• ACTIVITY: Go through the records and copy each line where the string "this" occurs.

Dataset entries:
====================
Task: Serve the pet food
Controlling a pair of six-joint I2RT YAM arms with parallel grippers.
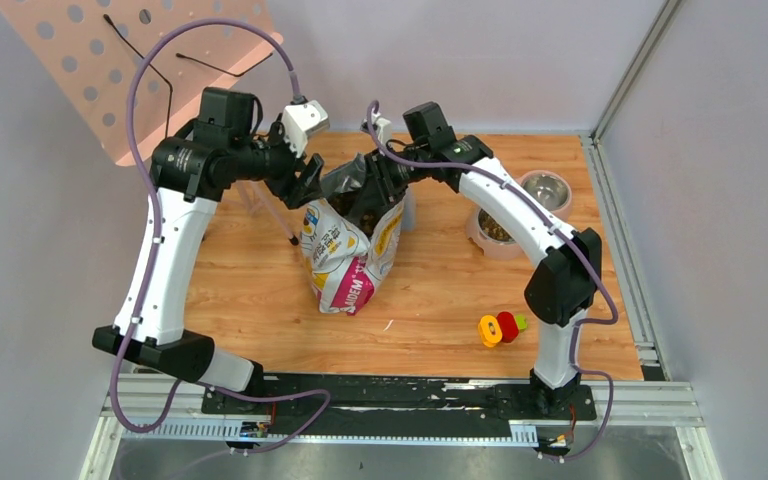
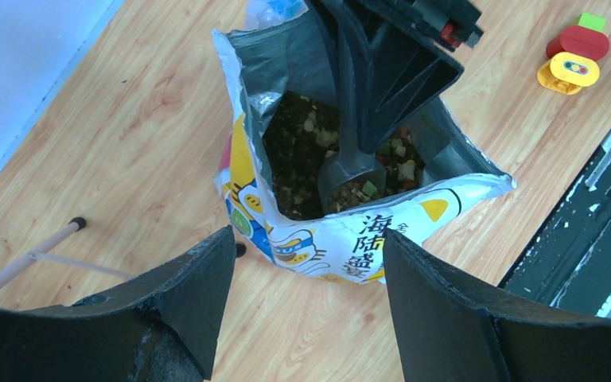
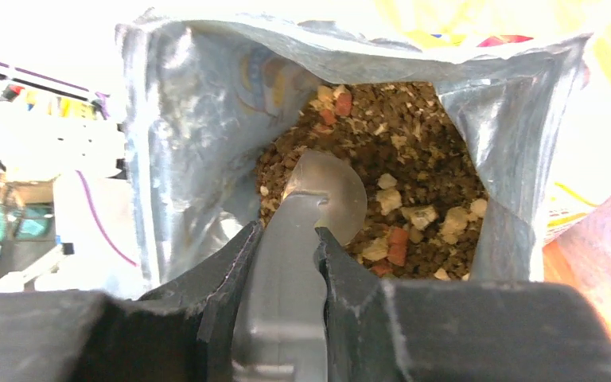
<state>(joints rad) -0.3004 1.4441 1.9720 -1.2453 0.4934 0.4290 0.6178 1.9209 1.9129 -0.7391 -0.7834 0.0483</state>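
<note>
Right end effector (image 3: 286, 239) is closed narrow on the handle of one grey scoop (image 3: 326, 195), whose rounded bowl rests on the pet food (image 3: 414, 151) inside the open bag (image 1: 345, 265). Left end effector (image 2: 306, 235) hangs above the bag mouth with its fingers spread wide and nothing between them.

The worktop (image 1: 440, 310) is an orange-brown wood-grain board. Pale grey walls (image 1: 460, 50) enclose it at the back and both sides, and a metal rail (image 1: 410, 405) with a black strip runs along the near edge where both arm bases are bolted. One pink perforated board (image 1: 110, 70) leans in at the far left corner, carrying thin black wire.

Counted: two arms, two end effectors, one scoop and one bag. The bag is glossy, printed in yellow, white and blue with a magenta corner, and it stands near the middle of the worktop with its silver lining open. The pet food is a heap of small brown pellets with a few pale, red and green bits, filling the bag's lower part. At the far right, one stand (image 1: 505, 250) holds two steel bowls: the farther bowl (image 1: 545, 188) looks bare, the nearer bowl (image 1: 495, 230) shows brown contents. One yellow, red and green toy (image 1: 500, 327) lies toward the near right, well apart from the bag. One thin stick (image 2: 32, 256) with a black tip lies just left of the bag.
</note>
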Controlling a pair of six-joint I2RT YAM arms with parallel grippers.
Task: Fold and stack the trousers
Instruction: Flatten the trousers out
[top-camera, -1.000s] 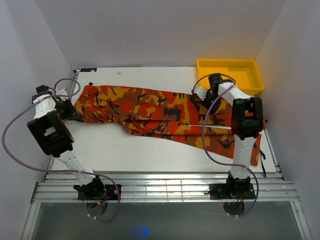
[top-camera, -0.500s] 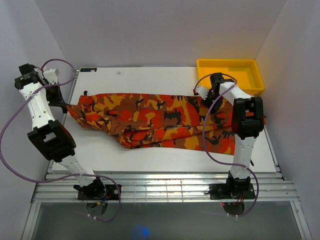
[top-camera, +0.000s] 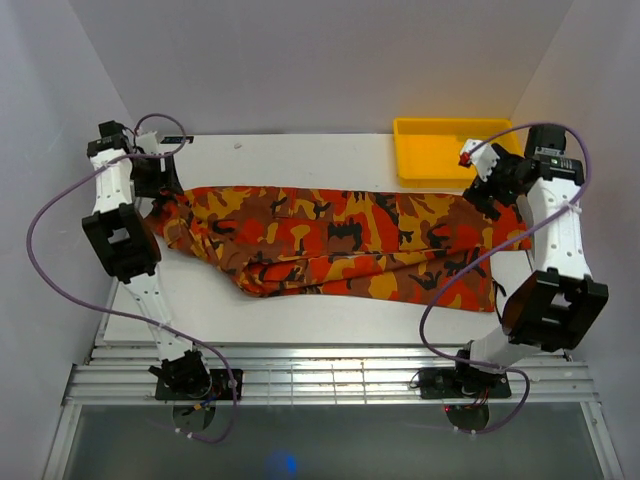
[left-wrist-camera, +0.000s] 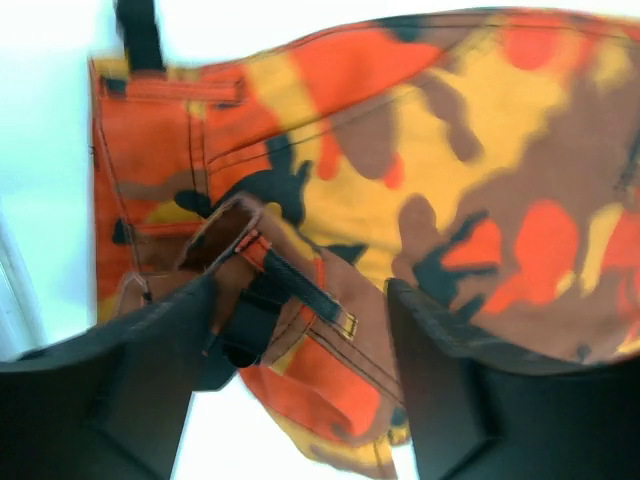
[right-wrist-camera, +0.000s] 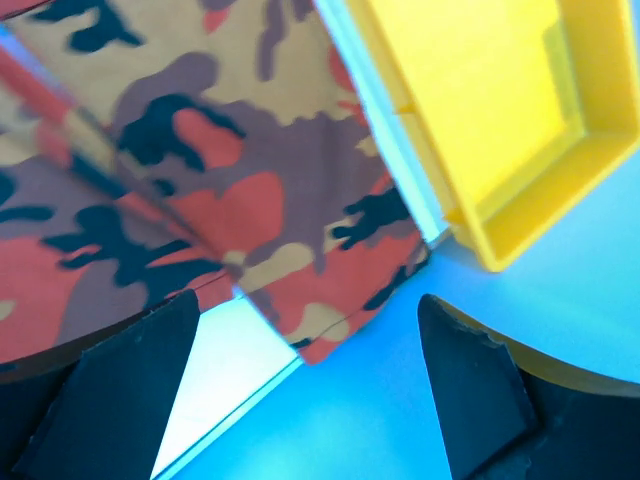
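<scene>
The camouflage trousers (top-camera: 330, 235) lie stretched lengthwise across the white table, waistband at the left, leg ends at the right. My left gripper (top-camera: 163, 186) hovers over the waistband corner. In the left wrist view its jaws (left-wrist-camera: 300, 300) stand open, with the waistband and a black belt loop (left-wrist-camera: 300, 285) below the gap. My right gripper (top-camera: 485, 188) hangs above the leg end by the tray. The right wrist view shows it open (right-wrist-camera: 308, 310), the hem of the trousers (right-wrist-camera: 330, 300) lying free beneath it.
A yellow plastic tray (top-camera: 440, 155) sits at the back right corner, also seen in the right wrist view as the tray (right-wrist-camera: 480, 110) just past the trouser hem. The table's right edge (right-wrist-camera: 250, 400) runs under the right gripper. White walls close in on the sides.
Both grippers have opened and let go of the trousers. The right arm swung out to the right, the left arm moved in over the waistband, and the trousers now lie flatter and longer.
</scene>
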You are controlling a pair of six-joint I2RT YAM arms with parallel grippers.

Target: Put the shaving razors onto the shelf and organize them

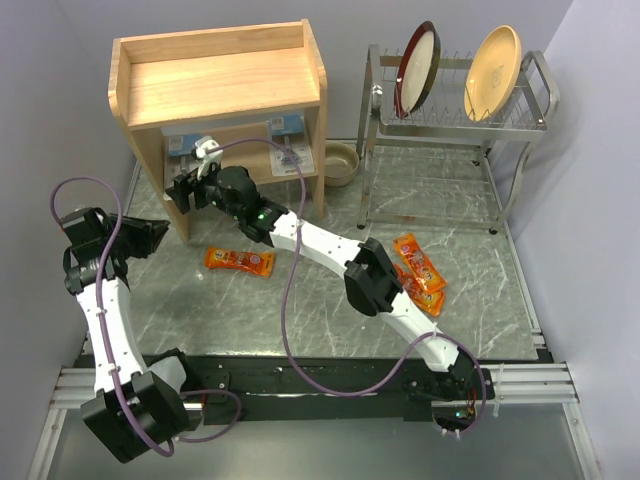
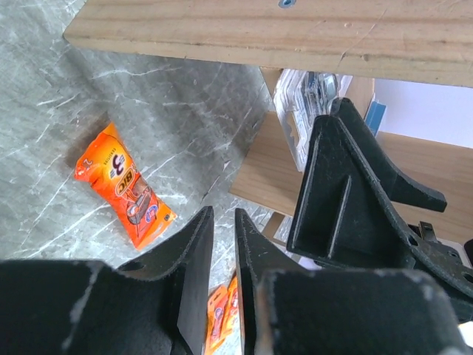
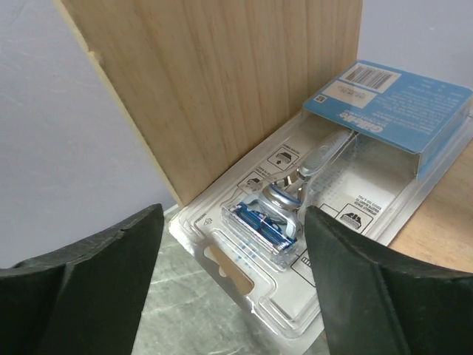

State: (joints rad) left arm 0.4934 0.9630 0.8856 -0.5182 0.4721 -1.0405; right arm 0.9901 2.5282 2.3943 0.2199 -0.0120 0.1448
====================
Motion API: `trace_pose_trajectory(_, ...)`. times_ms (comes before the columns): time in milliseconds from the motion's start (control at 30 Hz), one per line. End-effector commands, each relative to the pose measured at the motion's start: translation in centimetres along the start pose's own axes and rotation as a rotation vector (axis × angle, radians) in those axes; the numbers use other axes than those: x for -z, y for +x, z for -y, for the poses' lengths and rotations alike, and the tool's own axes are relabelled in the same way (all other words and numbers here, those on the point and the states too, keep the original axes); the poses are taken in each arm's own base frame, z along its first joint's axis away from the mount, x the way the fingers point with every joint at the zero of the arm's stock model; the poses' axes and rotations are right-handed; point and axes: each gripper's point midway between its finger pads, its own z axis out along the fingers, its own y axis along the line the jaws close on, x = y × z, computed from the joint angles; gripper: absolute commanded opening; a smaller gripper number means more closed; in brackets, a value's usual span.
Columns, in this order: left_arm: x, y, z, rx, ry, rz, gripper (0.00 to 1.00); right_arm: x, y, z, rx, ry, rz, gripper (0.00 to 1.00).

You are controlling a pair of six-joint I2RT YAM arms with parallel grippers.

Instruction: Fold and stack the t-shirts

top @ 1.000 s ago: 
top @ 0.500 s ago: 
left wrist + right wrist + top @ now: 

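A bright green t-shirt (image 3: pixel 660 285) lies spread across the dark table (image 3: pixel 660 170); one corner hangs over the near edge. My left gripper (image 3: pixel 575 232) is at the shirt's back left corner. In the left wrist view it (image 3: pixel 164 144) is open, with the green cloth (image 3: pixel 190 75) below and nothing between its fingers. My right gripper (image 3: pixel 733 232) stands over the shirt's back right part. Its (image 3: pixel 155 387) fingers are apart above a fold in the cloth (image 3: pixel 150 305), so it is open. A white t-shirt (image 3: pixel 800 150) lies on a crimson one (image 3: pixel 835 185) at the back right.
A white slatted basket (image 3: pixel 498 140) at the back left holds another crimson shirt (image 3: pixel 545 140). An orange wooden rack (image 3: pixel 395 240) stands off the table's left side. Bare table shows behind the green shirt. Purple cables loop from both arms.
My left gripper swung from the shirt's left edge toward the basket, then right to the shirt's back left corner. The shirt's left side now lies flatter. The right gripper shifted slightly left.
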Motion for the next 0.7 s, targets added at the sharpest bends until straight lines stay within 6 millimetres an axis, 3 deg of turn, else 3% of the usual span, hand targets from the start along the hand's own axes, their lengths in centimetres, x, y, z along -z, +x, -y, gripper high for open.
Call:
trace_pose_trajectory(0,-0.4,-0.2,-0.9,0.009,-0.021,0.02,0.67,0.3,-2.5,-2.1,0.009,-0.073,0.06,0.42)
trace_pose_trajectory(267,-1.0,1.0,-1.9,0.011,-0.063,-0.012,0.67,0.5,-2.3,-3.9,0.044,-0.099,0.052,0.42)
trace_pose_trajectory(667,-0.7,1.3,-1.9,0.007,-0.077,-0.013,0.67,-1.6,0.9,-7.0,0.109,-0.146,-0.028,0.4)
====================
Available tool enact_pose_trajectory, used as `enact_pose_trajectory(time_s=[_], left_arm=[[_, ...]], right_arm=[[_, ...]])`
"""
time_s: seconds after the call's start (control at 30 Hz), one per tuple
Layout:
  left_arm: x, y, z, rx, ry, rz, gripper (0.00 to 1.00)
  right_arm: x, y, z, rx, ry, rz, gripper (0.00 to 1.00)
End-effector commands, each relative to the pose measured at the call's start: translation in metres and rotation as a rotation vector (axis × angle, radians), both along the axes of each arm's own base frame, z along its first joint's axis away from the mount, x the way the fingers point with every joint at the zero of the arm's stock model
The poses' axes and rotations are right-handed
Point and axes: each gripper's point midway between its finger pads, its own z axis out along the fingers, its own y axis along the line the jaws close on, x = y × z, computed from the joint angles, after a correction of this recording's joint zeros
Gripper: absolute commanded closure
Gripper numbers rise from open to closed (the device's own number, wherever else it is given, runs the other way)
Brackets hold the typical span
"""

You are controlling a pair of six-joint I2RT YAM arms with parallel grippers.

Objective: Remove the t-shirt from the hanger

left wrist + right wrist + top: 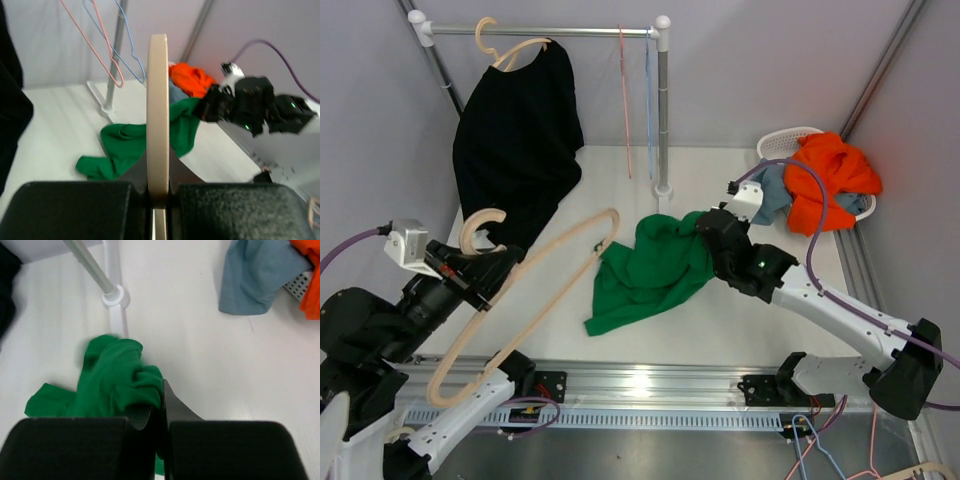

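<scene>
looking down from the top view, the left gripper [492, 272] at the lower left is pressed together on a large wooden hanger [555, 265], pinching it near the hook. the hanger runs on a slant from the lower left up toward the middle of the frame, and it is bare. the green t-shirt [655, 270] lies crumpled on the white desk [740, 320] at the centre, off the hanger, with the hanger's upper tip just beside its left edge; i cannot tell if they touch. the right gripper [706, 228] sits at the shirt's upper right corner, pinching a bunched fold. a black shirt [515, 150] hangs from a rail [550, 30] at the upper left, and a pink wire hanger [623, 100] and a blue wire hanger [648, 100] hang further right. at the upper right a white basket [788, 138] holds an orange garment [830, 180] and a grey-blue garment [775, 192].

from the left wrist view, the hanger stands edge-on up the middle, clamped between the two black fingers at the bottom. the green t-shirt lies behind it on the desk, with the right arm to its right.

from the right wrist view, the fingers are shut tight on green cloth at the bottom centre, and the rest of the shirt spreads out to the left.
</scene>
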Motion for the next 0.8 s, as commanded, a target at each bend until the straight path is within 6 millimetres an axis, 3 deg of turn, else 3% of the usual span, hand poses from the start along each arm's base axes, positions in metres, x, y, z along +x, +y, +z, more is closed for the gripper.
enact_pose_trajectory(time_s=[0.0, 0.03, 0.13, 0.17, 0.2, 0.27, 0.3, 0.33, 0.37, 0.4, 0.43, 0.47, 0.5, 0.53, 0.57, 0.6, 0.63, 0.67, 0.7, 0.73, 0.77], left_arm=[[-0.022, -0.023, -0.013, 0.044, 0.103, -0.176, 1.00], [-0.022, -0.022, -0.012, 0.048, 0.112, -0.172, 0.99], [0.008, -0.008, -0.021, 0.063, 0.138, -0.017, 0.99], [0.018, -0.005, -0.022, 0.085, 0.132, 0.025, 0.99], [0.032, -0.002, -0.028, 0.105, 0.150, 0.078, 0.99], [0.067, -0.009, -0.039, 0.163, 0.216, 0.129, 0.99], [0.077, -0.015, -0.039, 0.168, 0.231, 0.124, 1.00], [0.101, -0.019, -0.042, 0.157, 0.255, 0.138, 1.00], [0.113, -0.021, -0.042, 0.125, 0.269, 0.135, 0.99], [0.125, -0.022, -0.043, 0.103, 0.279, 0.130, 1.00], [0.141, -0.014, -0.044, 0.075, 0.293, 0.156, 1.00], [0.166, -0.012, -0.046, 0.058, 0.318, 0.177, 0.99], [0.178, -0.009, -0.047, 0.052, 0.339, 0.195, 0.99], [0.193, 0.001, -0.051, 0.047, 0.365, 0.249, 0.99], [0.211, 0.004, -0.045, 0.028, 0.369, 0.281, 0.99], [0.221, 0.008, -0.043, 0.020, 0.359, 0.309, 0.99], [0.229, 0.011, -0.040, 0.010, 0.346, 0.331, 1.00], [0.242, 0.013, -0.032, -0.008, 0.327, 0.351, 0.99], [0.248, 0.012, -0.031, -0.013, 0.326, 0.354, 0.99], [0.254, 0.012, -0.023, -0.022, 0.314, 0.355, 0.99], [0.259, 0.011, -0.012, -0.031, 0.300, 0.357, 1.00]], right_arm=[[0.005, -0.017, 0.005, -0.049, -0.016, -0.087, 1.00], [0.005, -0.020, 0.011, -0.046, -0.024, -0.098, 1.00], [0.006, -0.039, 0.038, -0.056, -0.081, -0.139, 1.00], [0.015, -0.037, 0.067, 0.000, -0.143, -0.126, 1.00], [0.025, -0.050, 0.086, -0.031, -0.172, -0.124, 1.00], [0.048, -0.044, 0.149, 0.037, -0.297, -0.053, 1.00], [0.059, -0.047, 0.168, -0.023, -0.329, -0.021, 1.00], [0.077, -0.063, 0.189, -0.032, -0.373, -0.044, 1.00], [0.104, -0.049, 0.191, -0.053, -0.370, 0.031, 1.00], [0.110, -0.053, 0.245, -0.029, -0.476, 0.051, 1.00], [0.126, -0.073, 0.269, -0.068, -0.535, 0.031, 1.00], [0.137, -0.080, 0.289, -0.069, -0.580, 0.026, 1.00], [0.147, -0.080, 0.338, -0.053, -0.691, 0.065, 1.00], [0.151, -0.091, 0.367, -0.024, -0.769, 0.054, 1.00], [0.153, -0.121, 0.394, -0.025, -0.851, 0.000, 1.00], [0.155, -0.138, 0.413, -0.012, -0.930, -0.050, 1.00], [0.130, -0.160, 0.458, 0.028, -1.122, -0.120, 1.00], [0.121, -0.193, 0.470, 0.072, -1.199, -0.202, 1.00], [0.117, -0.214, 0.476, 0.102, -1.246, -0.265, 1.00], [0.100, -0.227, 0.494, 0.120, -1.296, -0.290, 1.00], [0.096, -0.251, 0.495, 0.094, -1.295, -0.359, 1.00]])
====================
• ANSWER AREA:
Columns, in this order: left_arm: x, y, z, rx, ry, rz, gripper (0.00 to 1.00); right_arm: x, y, z, rx, ry, rz, gripper (0.00 to 1.00).
Point and axes: each gripper's point midway between its finger pads, its own z axis out along the fingers, its own y axis along the line the jaws close on, x = y × z, computed from the joint angles, after a correction of this recording's joint zeros

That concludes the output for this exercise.